The statement "the UCA does not use this fourth level of data" is
wrong.  The UCA uses whatever levels are provided to it, are within the
implementation's capability (C2 requires at least 3), and are not
otherwise disabled. I suggest, "the UCA does not require the use of
this fourth level of data".

One cannot state that the values in the fourth level are "not
consistent with a well-formed collation element data table" until
well-formedness condition 2 is strengthened.  By the definition of
6.2.0 Draft 3, DUCET is well-formed even with the level 4 weights.  

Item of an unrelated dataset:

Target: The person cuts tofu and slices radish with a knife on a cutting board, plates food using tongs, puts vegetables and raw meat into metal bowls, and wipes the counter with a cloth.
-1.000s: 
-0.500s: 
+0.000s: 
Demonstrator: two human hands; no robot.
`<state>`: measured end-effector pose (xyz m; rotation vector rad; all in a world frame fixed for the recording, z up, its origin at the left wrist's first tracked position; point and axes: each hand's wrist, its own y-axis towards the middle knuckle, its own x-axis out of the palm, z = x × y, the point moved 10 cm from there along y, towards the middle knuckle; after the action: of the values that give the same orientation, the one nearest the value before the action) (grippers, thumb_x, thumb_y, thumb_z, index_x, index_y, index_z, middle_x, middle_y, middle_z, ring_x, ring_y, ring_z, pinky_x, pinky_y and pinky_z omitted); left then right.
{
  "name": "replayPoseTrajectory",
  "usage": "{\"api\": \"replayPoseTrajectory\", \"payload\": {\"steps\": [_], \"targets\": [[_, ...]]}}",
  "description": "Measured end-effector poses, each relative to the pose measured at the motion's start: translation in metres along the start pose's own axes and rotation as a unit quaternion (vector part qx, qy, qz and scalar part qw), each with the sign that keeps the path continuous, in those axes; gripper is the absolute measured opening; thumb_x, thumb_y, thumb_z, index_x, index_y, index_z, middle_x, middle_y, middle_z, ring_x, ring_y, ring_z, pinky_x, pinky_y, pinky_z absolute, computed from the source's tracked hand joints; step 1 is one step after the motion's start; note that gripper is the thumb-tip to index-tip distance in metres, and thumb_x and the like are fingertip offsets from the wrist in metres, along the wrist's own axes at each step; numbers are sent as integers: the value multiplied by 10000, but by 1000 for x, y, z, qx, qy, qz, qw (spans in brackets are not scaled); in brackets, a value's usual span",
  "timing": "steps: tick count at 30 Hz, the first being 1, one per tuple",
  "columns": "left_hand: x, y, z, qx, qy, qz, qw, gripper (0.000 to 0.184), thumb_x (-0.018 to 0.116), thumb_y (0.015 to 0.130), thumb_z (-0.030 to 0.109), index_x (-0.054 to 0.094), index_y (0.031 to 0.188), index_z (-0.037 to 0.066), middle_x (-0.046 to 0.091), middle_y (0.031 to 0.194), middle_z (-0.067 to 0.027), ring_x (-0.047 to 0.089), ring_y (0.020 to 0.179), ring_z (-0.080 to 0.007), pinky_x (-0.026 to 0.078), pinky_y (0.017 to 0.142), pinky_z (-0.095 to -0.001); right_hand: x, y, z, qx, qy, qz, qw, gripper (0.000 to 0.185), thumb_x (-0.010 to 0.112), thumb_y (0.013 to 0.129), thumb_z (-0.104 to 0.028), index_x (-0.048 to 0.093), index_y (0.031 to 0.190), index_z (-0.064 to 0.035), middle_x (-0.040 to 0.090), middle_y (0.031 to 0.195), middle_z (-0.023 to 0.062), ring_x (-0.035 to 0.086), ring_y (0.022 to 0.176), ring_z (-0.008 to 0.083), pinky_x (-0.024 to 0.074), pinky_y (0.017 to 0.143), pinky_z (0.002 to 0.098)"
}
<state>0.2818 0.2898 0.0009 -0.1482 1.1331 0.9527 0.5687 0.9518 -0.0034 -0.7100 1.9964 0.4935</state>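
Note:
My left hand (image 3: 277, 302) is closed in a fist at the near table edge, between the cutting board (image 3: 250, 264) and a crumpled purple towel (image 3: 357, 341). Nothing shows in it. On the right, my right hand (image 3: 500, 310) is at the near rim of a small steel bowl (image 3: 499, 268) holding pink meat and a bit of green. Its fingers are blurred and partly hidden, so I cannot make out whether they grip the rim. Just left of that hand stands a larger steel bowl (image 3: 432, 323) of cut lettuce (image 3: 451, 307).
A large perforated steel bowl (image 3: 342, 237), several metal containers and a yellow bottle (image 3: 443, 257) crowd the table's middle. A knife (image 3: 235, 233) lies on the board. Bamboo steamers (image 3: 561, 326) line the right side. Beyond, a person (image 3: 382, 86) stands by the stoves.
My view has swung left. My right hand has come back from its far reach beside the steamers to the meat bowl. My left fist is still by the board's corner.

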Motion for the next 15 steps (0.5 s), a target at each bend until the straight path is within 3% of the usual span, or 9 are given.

The statement "If the first three levels are zero, the fourth level is
also set to zero" is false.  The simplest repair I can think of is to
substitute, "For further details, see Section 7.3, Fourth-Level Weight
Assignments".

Section 3.6.2 (or revised allkeys.txt):

If IgnoreSP is selected, is U+10A7F OLD SOUTH ARABIAN NUMERIC INDICATOR
variable or not?  It is variable under DUCET.  It is ordered within the
variably weighted numbers within the symbols, but the general category
Po.  This issue applies both to Unicode 6.1.0 and to
allkeys-6.2.0d2.txt with UnicodeData-6.2.0d1.txt.  U+10A7F is the only
character for which this quandary arises.

Section 4.2 S2.1

The draft dated 17 May of 2012 of the Minutes of the UTC 131 / L2 228
Joint Meeting San Jose, CA -- May 7-11, 2012 record no agreement to the
change.  The two relevant paragraphs from L2/112 are:

[131-C10] Consensus: Adopt the recommendation for requiring prefix
contractions as in document L2/12-131R, with a change to 2A that it
only applies to contractions ending with a non-starter. For Unicode
version 6.2.

[131-A34] Action Item for Mark Davis, Editorial Committee: Add text to
proposed update of UTS #10 with a review note with some text from
L2/12-131R.

However, Mark Davis reports receiving a substantially different version
of the action item.

One of the arguments for simplifying the processing was that so doing
avoided the need to start processing from a buffer of characters and
then continuing with the input string, which could be coming from a
data stream.  However, as the proposal to require prefixes for all
contractions was rejected, similar processing is required even when
there are no non-starters.  For example, consider the processing for a
string "abcdgh" when there are contractions for "ab", "abcde" and "dgh".
As a simple example, sorting Russian transliterated to English
conventions according to Russian sorting rules would require
contractions for "sh" and "shch", but not "shc".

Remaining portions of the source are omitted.